The truck is a warehouse you keep losing track of
Every van rolling around with $3,000–$8,000 of parts is mobile working capital. Most operations have no real visibility into what's on each truck, so they over-stock everything (tying up cash) while still missing the one part that matters.
Stock the right parts, not all the parts
- Run the frequency analysis. Pull your last 12 months of jobs and rank parts by how often they're used. The top 40–50 SKUs cover the majority of jobs.
- Tier the stock. A-items (high frequency) always on every truck. B-items on senior trucks. C-items ordered per-job.
- Set min/max per truck. Below min triggers a replenishment, not a panic shop run.

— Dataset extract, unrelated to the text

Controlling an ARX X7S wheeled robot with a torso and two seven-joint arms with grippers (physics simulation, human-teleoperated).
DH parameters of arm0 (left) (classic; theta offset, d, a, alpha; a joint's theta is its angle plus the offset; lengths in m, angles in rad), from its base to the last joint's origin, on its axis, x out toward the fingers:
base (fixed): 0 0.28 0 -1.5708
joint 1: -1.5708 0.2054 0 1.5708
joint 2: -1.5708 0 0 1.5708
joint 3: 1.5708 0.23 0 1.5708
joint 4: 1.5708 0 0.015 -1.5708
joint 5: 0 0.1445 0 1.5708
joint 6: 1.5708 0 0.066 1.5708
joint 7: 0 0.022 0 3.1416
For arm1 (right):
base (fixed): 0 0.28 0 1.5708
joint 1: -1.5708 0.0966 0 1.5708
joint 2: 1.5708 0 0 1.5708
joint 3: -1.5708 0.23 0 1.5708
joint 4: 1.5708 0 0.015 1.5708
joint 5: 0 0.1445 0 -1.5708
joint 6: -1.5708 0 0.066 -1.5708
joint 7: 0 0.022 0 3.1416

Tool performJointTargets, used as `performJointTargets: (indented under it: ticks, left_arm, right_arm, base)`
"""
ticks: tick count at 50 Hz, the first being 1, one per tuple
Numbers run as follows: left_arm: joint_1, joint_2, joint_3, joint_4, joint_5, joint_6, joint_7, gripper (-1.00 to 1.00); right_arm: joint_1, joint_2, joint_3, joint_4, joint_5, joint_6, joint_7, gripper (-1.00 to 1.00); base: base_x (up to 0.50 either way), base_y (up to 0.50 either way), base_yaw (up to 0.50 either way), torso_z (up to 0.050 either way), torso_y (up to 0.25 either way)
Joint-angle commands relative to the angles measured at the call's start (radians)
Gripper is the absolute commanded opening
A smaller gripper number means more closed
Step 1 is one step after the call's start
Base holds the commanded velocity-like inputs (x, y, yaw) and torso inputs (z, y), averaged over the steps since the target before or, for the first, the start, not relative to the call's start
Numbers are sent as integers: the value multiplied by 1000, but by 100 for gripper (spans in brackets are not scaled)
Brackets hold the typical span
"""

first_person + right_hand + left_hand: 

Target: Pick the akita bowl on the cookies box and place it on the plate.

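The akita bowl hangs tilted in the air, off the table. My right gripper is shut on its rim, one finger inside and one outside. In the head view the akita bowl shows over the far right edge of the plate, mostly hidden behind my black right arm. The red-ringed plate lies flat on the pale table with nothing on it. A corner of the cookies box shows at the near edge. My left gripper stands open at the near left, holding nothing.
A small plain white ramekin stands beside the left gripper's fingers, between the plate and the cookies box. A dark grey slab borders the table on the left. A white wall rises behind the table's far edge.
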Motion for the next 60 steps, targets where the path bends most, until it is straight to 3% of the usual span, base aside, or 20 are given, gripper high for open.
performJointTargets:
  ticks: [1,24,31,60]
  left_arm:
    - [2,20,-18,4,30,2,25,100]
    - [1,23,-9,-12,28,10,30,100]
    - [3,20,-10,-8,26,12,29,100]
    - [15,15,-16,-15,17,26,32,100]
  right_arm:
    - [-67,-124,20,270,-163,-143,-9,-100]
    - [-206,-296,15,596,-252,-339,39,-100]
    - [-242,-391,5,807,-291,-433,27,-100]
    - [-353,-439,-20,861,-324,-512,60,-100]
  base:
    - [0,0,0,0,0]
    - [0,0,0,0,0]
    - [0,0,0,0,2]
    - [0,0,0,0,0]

Track consumption at the point of use
The moment a part is used on a job, it should come off the truck's count — captured in the mobile work order. This does two things:
- Keeps truck inventory accurate in real time.
- Ensures the part actually lands on the invoice (uncharged parts are pure margin leak).
Replenishment that runs itself
- Auto-generate replenishment lists from consumption, so the warehouse restocks trucks each morning without anyone counting.
- Flag dead stock. Parts that haven't moved in 90 days are cash sitting idle — pull them off the truck.
The numbers to watch
- Truck stock turns — how many times a year inventory cycles. Low turns mean over-stocking.
- Parts capture rate — percent of used parts that make it onto an invoice. This should be near 100%; every point below is lost margin.
- Emergency shop-run frequency — high means your stocking model is wrong.